Your answer should consist only of the lines below from the one with "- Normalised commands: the" through the one with "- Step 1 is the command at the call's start", copied exactly.

(Stored items from a collection)
▽
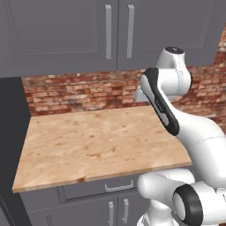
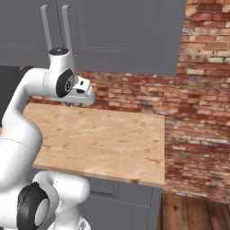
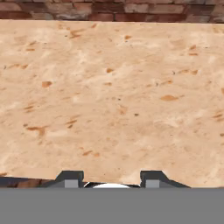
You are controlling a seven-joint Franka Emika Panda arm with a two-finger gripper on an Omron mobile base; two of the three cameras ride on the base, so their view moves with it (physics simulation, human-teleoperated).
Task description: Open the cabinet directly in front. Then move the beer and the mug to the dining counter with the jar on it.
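A grey wall cabinet (image 1: 79, 31) with two recessed-panel doors and long silver bar handles (image 1: 108, 32) hangs shut above a light wood-grain surface (image 1: 97, 141) backed by red brick wall (image 1: 79, 90). The white arm's claw (image 3: 111, 178) points down at the wood, fingertips (image 3: 70, 178) apart with nothing between them, well below the handles. Risk: rising toward a handle, the hand may strike the cabinet's underside, or close beside the neighbouring bar and slip off.
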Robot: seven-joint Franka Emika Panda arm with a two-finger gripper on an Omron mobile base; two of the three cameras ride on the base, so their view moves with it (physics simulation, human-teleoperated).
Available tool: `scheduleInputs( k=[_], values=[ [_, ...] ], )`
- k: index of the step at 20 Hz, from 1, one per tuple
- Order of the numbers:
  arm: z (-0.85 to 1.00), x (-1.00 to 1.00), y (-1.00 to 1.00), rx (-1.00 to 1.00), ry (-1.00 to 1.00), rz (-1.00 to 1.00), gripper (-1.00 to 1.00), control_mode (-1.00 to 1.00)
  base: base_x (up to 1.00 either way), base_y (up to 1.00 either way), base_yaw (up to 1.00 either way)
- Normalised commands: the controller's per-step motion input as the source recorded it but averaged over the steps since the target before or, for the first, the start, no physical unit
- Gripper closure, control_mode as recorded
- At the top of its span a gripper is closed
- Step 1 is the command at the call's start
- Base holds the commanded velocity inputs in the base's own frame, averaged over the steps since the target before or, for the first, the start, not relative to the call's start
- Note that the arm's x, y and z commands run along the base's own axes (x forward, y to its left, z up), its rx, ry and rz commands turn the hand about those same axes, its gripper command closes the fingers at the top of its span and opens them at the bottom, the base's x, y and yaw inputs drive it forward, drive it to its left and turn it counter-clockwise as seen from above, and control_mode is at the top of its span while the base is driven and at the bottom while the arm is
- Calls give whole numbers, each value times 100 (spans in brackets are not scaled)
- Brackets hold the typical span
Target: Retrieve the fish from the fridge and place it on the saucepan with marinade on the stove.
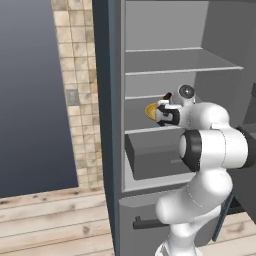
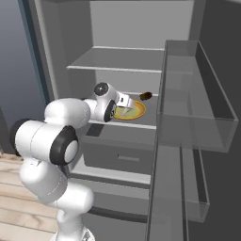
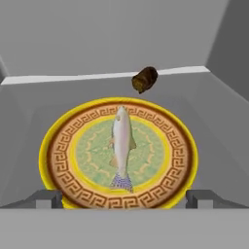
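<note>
The fridge [image 1: 107, 100] stands open, and my arm reaches onto its middle shelf. A silvery fish [image 3: 121, 146] lies lengthwise in the middle of a round plate [image 3: 189, 155] with a yellow rim and a patterned ring. The fish's tail points toward me. My gripper [image 3: 124, 199] is open, just short of the plate's near edge, with one fingertip at each side and nothing between them. From the right base view, the gripper [image 2: 127, 107] hovers at the plate [image 2: 137, 112]. The saucepan, the marinade and the stove are out of view.
A small brown cylinder [image 3: 145, 79] lies behind the plate near the shelf's back edge. The open fridge door with clear bins [image 2: 197, 94] stands close on the right. A grey drawer [image 1: 155, 155] sits under the shelf. Another shelf [image 2: 122, 61] runs above.
</note>
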Motion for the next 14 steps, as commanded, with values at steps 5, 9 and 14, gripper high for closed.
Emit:
scheduleInputs(
  k=[5, 9, 14],
  values=[
    [-22, 24, -16, 3, 0, 0, -100, -100, 0, 0, 0],
    [-15, 25, -10, 3, 0, 0, -100, -100, 0, 0, 0],
    [-9, 31, -2, 1, 1, 0, -100, -100, 0, 0, 0]
  ],
)
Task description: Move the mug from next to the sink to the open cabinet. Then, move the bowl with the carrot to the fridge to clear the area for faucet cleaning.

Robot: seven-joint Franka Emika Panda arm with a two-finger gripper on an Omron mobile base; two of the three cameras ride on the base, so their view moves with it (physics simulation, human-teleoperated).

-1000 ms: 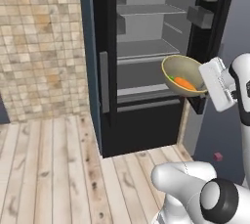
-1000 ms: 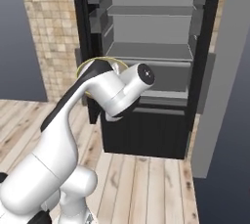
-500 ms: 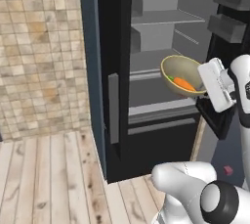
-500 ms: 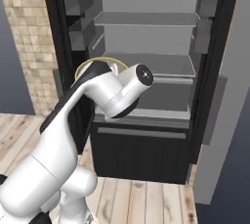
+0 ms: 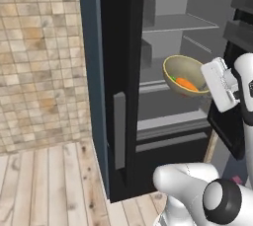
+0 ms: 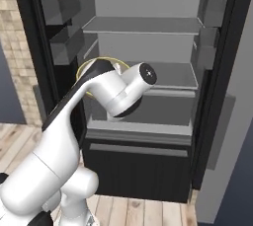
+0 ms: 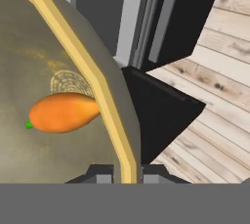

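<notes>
Wooden floor (image 5: 44,180) has slid back and the fridge (image 5: 170,22) looks bigger now, so the gripper (image 7: 124,171), clamped on the bowl (image 5: 180,74) with the carrot (image 5: 187,83), is almost at the shelves

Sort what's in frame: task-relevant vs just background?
Task things:
bowl, held by its rim in the shut gripper
carrot, lying inside the bowl
fridge, door open, shelves ahead

Background:
tiled wall
wood floor
</notes>
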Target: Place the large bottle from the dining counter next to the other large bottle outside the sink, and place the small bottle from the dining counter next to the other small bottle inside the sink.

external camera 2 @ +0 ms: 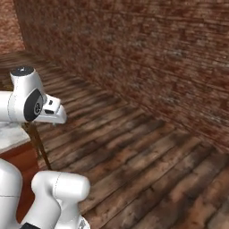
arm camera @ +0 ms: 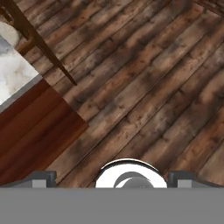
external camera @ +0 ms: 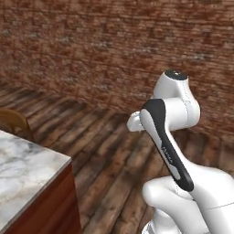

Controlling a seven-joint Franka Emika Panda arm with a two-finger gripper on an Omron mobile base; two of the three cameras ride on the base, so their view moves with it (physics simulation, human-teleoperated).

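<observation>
A corner of the dining counter [external camera: 25, 167], a white-grey marbled top over a red-brown wooden base, sits at the lower left of the left base view. The same counter [arm camera: 15, 76] appears at the left of the hand view. My gripper [arm camera: 112, 177] hangs over the wooden plank floor beside that corner. It is open, its two dark fingertips [arm camera: 43, 177] stand wide apart, and nothing is between them. The large bottle, the small bottle, the other bottles and the sink are out of view.
A brown wooden chair [external camera: 13, 122] stands against the counter, and its slanted leg [arm camera: 41, 43] crosses the hand view. A red brick wall [external camera: 114, 50] closes the far side. Dark plank floor [external camera 2: 147, 165] lies between the wall and the counter.
</observation>
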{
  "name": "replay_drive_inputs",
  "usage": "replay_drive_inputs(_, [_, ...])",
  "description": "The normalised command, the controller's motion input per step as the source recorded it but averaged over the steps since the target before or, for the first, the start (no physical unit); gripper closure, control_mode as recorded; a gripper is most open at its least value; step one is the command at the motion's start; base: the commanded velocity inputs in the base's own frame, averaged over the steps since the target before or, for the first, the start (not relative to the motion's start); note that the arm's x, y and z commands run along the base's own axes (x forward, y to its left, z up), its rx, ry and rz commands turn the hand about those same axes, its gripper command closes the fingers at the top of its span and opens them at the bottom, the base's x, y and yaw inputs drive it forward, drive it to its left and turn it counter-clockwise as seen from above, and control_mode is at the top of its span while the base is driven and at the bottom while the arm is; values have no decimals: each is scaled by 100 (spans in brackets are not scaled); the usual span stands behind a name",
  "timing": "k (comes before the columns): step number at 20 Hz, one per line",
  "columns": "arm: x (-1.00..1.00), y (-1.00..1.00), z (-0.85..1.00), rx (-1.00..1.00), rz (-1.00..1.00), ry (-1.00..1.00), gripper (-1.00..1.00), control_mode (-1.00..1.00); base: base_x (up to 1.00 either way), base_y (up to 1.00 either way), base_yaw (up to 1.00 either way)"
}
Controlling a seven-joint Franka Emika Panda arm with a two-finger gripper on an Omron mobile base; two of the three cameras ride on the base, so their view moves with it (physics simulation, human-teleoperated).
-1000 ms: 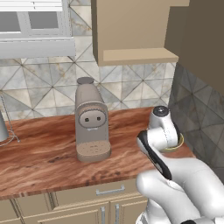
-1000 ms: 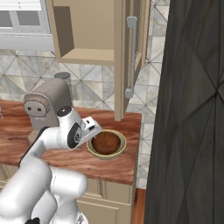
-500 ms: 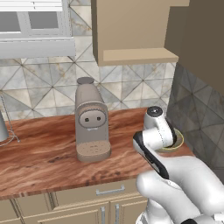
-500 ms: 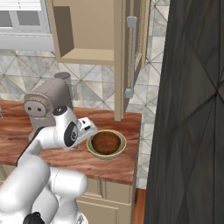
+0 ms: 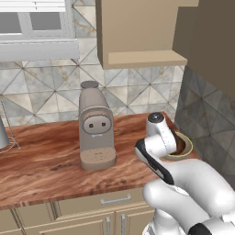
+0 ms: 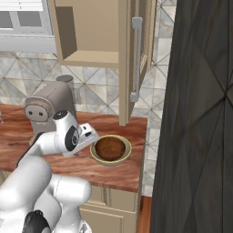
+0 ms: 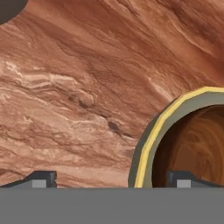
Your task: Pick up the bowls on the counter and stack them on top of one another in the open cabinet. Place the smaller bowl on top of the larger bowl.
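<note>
Two bowls sit nested on the table (image 6: pixel 123 173) under the open cabinet (image 6: pixel 98 57): brown bowl (image 6: pixel 110 148) inside yellow bowl (image 6: pixel 124 155). End effector (image 7: pixel 111 179) released, straddling the yellow rim. Pick-up step; next, probably lower and clench.

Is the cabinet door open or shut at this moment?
Open. In the right base view the cabinet door stands swung out edge-on, and the bare shelf board inside is exposed.
</note>
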Motion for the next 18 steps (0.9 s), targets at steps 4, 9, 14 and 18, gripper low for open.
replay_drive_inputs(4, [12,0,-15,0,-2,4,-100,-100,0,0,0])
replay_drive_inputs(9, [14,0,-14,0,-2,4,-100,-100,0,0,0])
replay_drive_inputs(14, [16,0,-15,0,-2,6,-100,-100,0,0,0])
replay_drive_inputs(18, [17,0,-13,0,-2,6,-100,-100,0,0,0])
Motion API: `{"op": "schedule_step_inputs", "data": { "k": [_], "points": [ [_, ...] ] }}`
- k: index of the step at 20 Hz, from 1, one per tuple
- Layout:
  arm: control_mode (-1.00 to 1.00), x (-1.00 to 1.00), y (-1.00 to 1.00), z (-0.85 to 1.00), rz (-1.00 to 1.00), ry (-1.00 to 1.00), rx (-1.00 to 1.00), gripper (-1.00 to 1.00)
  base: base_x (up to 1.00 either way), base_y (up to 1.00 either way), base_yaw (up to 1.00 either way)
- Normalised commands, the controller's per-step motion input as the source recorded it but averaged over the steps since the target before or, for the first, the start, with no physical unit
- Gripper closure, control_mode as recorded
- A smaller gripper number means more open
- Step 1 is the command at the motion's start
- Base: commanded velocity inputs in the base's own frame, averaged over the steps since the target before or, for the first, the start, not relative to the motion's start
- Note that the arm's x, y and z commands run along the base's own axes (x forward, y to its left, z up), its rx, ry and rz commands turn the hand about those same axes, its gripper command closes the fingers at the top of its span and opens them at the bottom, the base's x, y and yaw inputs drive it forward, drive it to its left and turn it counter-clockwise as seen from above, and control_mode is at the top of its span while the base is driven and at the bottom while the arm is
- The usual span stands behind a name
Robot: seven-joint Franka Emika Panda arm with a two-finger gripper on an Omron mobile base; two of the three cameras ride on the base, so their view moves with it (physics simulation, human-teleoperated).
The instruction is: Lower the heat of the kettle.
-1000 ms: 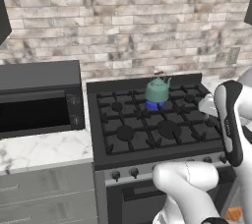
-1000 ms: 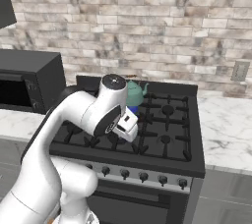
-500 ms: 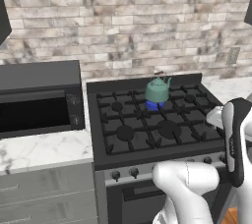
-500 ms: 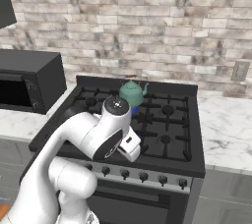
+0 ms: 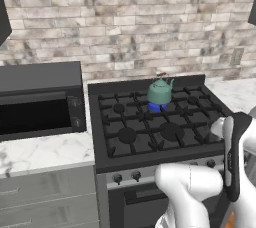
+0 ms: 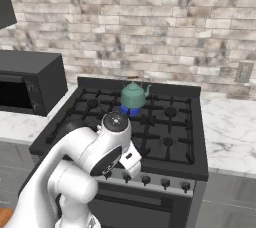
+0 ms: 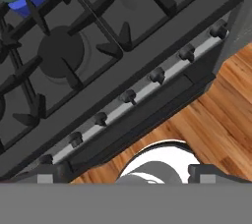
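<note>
A: Identify the location type.

B: Domestic kitchen. Primary indicator: a black gas stove (image 5: 155,127) with cast grates, set against a stone-brick wall (image 5: 130,27).

A: Supporting evidence?

B: A row of knobs (image 7: 129,96) runs along the stove front. A teal kettle (image 6: 134,95) stands on a rear burner, with a blue flame (image 6: 131,110) under it. A black microwave (image 5: 37,99) sits on a marble bench (image 5: 42,153) left of the stove, above grey drawers (image 5: 47,194).

A: Further fixtures?

B: Marble bench (image 6: 230,132) also on the right side, a wall outlet (image 6: 243,72) above it, and a wood-plank floor (image 7: 216,125) below the stove.
</note>
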Motion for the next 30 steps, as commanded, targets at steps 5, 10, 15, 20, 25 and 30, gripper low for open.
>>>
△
Task result:
- Normalised commands: the controller's per-step motion input as the source recorded it but averaged over the steps since the target before or, for the first, the start, no physical unit
- Gripper closure, control_mode as recorded
- At the top of its span a gripper is closed
- Step 1 is the command at the call's start

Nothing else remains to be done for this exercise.